Using Enums

The enum type is final, so it works better for a smaller set of well-known elements. The fact, that NONE (Dimensionless) has no symbol but a default unit made it harder to deal with enums and their default constructors. A default yet extensible model and dimensional calculations made it even harder.. Enums are used in some areas, e.g. behavior of parsing and formatting or unit prefixes. In most other parts of the API we need to keep it open and flexible towards extensions. Which a final type like enum wouldn't work for. In cases where a quantity implementation shall be final and values would be a selection of choices rather than a numeric value, using enums to implement such quantity seems tempting. Using interfaces to interconnect different but related sets of enums is suggested by . It works in various practical frameworks EG members worked on. And looking at restrictions some already final JSRs are bound to by their use of enums lets one hope its next releases find alternatives here, too.
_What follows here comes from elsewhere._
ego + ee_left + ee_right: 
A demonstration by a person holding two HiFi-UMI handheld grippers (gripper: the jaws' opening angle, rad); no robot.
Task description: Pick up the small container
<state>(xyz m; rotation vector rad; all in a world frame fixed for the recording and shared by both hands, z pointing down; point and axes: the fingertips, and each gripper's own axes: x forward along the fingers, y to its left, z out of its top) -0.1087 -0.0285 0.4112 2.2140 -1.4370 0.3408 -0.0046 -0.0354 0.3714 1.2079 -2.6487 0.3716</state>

The following example of how to use unit declarations instead of primitive or simple Number objects was based on code from the Enums chapter in [EFFECTIVEJAVA] (p. 150ff)

import javax.measure.quantity.Length;
import javax.measure.quantity.Mass;
import javax.measure.Unit;

import static tec.units.ri.unit.Units.METRE;
import static tec.units.ri.unit.Units.KILOGRAM;

public enum Planet {
     MERCURY (KILOGRAM.multiply(3.303e+23), METRE.multiply(2.4397e6)),
     VENUS   (KILOGRAM.multiply(4.869e+24), METRE.multiply(6.0518e6)),
     EARTH   (KILOGRAM.multiply(5.976e+24), METRE.multiply(6.37814e6)),
     MARS    (KILOGRAM.multiply(6.421e+23), METRE.multiply(3.3972e6)),
     JUPITER (KILOGRAM.multiply(1.9e+27),   METRE.multiply(7.1492e7)),
     SATURN  (KILOGRAM.multiply(5.688e+26), METRE.multiply(6.0268e7)),
     URANUS  (KILOGRAM.multiply(8.686e+25), METRE.multiply(2.5559e7)),
     NEPTUNE (KILOGRAM.multiply(1.024e+26), METRE.multiply(2.4746e7)),

     private final Unit<Mass> mass;   // in kilograms
     private final Unit<Length> radius; // in meters

     Planet(Unit<Mass> mass, Unit<Length> radius) {
            this.mass = mass;
            this.radius = radius;
     }

   public Unit<Mass> mass()   { return mass; }
      public Unit<Length> radius() { return radius; }
   [...]
}

Note, Pluto is missing (contrary to [EFFECTIVEJAVA] unless the author corrected this in later editions) since it isn’t considered a planet any more. UoM demos contain a similar enum DwarfPlanet including Pluto and other dwarf planets discovered so far.